▶ [Directions]: Beneath this task are records; count the lines among them that contain the word "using" and answer with the number only.

▶ [Records for the exercise]:
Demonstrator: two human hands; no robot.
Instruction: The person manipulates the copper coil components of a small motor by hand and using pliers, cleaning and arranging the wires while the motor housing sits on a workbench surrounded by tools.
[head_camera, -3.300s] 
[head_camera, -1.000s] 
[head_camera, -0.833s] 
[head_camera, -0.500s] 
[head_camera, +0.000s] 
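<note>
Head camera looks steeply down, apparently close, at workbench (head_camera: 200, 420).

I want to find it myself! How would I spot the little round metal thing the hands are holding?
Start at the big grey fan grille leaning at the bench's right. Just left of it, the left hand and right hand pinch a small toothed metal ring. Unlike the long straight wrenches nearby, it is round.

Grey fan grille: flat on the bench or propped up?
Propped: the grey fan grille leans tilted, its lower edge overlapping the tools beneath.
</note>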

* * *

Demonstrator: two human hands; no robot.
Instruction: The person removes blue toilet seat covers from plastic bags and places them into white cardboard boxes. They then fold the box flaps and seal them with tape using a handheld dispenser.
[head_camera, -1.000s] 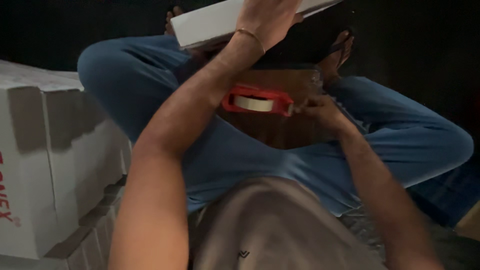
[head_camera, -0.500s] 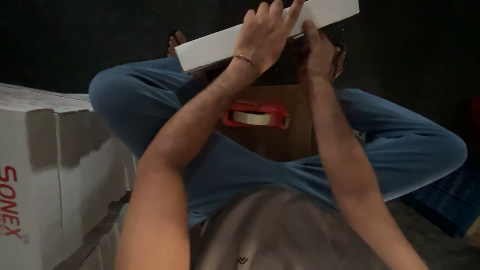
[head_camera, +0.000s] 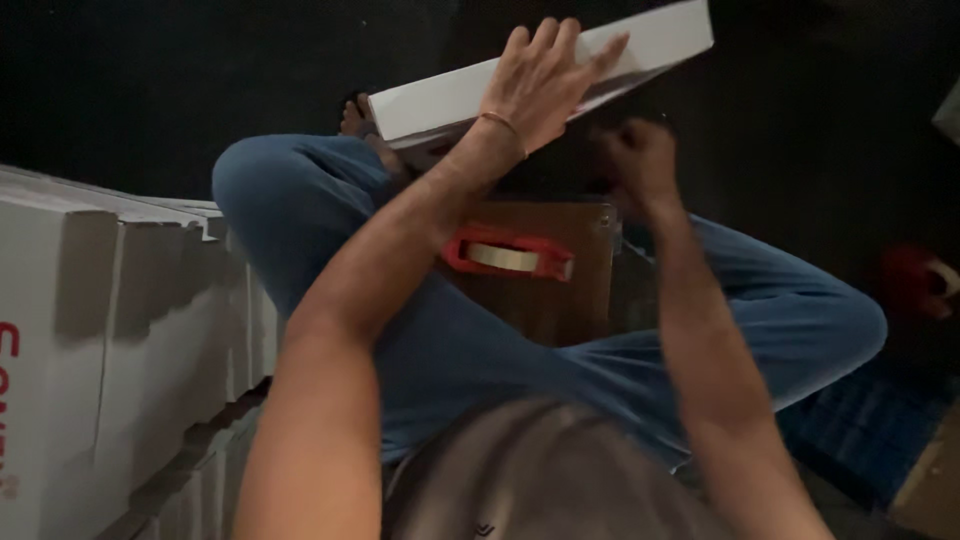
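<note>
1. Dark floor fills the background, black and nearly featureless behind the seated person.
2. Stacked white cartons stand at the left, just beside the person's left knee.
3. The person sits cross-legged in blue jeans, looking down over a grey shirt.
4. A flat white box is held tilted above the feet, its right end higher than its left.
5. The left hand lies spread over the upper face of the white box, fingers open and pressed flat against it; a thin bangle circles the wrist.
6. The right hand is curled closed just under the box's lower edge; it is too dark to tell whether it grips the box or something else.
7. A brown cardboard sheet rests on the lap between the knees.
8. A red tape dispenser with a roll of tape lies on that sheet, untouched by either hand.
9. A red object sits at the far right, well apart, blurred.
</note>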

▶ [Answer for the task]: 2